And, as they moved south all the constants fell away. In this world, the sea stretched without confinement, either by ice or by land masses. Waves, Alvah told him, born a thousand miles away in the winter storms they had fled, shuddered south and were appreciable as long, slow ripples under the boat, even now. South of the equator, the waves from the storms of the Southern Ocean, fiercer even than what they had left behind, rippled northward. Before there were compasses in this part of the world, when it was overcast, sailors navigated by such signs. Here were fish that flew like dragon-flies, skimming the water for hundreds of yards, arching and wheeling upon it with perfect control and grace, before slipping below the surface again. Tuna swam at sixty miles an hour and possessed meat as dark and rich as that of a seal; seabirds soared on wings ten feet long. There were albatrosses that flew out here for the first seven years of their lives, never alighting on land, before finally returning
to one of the rocky islets, to mate. All these creatures he could not have imagined on the ocean he was from. If the differences in the water and the air weren’t enough, the differences in the animals that dwelt there made the point clear.

By the time they crossed the equator, the unchanging stars themselves had changed entirely. The Southern Cross rose up before them and the Milky Way, brighter and more viscous, stretched across the sky looking exactly like the ribbon of glowing water they trailed behind them in their wake—another unfamiliar phenomenon, sprung from the vitality and unexpected warmth of the sea. And the big bear slipped entirely below the horizon. The first night Pauloosie looked up and could not see it or the North Star, he felt vertiginous. The southern constellations rose from the horizon in front of them as the bear settled astern, and Pauloosie marvelled at an entirely different set of patterns in the night sky than what he had known, all those months of night, out on the tundra.

Both men, after their lonely winters, were finished with the idea of that sort of solitude. Still, they did not speak easily with each other. “In December,” Alvah finally told Pauloosie, “the RCMP visited me, on Marble Island. They wanted to know if I had seen either you or this schoolteacher who was missing.”

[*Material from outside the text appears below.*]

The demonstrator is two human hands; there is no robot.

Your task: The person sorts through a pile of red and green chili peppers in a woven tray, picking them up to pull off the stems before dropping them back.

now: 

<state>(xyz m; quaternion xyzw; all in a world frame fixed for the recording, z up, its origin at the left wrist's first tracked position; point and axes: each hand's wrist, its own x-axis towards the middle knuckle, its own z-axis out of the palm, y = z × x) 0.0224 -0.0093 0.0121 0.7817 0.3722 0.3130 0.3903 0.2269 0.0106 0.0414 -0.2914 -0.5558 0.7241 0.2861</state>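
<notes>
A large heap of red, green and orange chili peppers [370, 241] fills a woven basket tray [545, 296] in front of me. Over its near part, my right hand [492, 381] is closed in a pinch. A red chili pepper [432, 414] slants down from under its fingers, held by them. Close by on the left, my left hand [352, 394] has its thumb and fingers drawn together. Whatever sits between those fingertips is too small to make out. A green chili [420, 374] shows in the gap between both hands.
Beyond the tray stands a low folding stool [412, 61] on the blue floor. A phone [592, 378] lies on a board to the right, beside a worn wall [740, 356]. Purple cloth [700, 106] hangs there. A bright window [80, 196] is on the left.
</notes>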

Pauloosie looked up from the starlit water toward him. It was too dim to see his expression.

“What did you tell them?”

“That I hadn’t.”

Pauloosie looked back at the water.

Alvah continued, “Did
you?”
Pauloosie kept looking at the water. After an hour Alvah went below and fell asleep.

When the trades failed, they did so in an instant. A thunder squall moved through, just like a dozen others had that week, and then when it pushed on an hour later, it left them behind in motionless water. The two men and the boat sat together for the following week bobbing slowly in the swell, water as glistening as spilled mercury,
until finally a breath of wind appeared and the boat eased over to one side and began nosing her way south. The southwest trades built slowly over the next few days and soon the men and the boat were shuddering their way south.

When Hiva Oa, the easternmost port of entry in French Polynesia, finally showed itself above the horizon, it appeared like a brown arrowhead poking through something elastic. After two months at sea, the idea of land seemed hardly credible. It seemed much more likely that this was water jutting up into the sky, a stationary wave of some kind.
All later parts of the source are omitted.